Physical characteristics
- • location: Ždánice, Ždánice Forest
- • coordinates: 49°5′9″N 17°0′28″E﻿ / ﻿49.08583°N 17.00778°E
- • elevation: 249 m (817 ft)
- • location: Thaya
- • coordinates: 48°48′51″N 16°50′1″E﻿ / ﻿48.81417°N 16.83361°E
- • elevation: 152 m (499 ft)
- Length: 41.7 km (25.9 mi)
- Basin size: 363.3 km^{2} (140.3 sq mi)
- • average: 0.33 m^{3}/s (12 cu ft/s) in Velké Pavlovice

Basin features
- Progression: Thaya→ Morava→ Danube→ Black Sea

= Trkmanka =

The Trkmanka is a river in the Czech Republic, a left tributary of the Thaya River. It flows through the South Moravian Region. It is 41.7 km long.

==Characteristic==
The Trkmanka originates in the territory of Ždánice in the Ždánice Forest range at an elevation of 249 m and flows to Podivín, where it enters the Thaya River at an elevation of 152 m. It is 41.7 km long. Its drainage basin has an area of 363.3 km2. The average discharge at 11.2 river km in Velké Pavlovice is 0.33 m3/s.

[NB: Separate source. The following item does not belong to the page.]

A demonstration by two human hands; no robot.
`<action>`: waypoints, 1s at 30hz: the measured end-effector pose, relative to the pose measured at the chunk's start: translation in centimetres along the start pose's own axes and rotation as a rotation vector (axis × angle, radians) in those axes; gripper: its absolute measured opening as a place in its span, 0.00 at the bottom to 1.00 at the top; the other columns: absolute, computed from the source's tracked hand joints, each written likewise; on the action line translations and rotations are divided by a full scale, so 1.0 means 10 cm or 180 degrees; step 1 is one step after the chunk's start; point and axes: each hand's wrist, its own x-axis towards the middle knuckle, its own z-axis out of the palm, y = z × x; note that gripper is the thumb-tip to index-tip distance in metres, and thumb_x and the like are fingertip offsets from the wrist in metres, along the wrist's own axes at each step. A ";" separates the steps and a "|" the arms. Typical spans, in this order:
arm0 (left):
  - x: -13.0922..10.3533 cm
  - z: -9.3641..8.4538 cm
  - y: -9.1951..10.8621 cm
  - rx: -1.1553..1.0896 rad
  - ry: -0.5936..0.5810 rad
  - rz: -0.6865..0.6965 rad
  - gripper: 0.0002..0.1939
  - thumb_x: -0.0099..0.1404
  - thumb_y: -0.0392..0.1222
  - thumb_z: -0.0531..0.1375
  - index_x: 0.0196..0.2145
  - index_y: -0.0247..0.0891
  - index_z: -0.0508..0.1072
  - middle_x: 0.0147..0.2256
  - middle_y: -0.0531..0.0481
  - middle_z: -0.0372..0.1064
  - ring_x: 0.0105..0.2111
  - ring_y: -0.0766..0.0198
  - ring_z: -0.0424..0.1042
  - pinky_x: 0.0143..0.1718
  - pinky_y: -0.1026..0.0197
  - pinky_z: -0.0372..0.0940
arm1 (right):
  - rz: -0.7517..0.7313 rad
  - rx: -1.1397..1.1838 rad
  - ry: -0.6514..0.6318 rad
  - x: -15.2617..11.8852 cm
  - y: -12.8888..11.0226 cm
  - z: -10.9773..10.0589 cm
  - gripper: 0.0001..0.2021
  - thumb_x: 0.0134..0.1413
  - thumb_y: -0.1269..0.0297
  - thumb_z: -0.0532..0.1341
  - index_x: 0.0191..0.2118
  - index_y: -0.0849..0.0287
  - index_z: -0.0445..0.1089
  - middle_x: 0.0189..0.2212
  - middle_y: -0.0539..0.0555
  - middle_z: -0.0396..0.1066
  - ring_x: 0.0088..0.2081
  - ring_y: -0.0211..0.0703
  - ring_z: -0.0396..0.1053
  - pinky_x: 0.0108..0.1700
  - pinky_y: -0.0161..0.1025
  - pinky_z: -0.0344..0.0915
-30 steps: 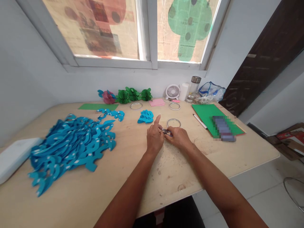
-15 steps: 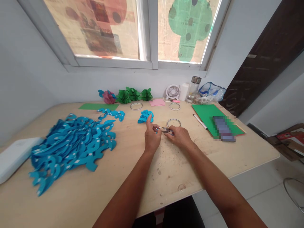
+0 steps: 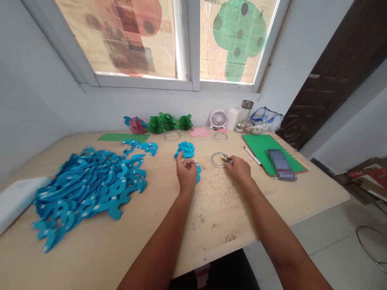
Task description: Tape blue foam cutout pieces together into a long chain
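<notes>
Blue paper cut-out point(image 3: 198, 173) shows at the right side of my left hand point(image 3: 186, 175), pinched between its closed fingers. In my right hand point(image 3: 240, 169) is a small pair of scissors point(image 3: 226, 160), blades pointing left, above a thin tape roll point(image 3: 212, 162) on the table. Just beyond my left hand lies a small bunch of folded blue paper point(image 3: 186, 149). A big heap of blue paper cut-outs with white squares point(image 3: 87, 181) spreads over the table's left side, with a smaller strip of cut-outs point(image 3: 148, 147) behind it.
Green paper balls point(image 3: 167, 122), a pink and blue one point(image 3: 138, 125), a fan point(image 3: 218, 119) and a glass bottle point(image 3: 246, 114) stand along the wall. On the right are green sheets point(image 3: 260, 143), a phone point(image 3: 281, 163) and a pen point(image 3: 252, 156). A white box point(image 3: 21, 201) lies far left.
My hands have moved apart. The scissors have gone right, away from the left hand, and now lie over the tape roll. My left hand has shifted slightly left with the blue paper.
</notes>
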 end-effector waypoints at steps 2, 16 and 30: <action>0.00 -0.01 0.01 -0.0085 0.0037 -0.0075 0.34 0.48 0.27 0.57 0.54 0.40 0.58 0.28 0.53 0.67 0.22 0.71 0.64 0.21 0.71 0.59 | 0.0042 -0.0030 -0.0026 0.00 0.01 0.00 0.17 0.56 0.54 0.52 0.47 0.54 0.66 0.43 0.56 0.71 0.44 0.47 0.67 0.38 0.38 0.59; 0.05 -0.06 0.00 -0.0788 0.0181 -0.0231 0.32 0.44 0.26 0.54 0.49 0.40 0.62 0.25 0.56 0.67 0.24 0.70 0.66 0.27 0.69 0.61 | 0.0156 -0.0102 -0.0098 0.00 0.06 -0.07 0.17 0.57 0.54 0.51 0.45 0.55 0.68 0.43 0.58 0.71 0.44 0.48 0.68 0.38 0.39 0.60; 0.11 -0.06 0.09 -0.1002 0.0285 -0.0812 0.29 0.42 0.31 0.58 0.46 0.40 0.64 0.25 0.57 0.66 0.21 0.72 0.64 0.24 0.68 0.59 | 0.0134 -0.0082 -0.0061 0.01 0.08 -0.06 0.17 0.57 0.54 0.51 0.45 0.56 0.68 0.43 0.58 0.70 0.45 0.48 0.67 0.38 0.39 0.60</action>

The longest tributaries of the Trkmanka are:

| Tributary | Length (km) | Side |
|---|---|---|
| Spálený potok | 19.0 | right |
| Lovčický potok | 10.1 | left |
| Trníček | 8.8 | right |
| Čejčský potok | 7.4 | left |

==Course==
The river flows through the municipal territories of Ždánice, Dražůvky, Želetice, Násedlovice, Terezín, Krumvíř, Kobylí, Bořetice, Velké Pavlovice, Rakvice and Podivín.

==Bodies of water==
There are 89 bodies of water in the basin area. The largest of them are the fishponds Balaton and Jezero, both with an area of 4.5 ha.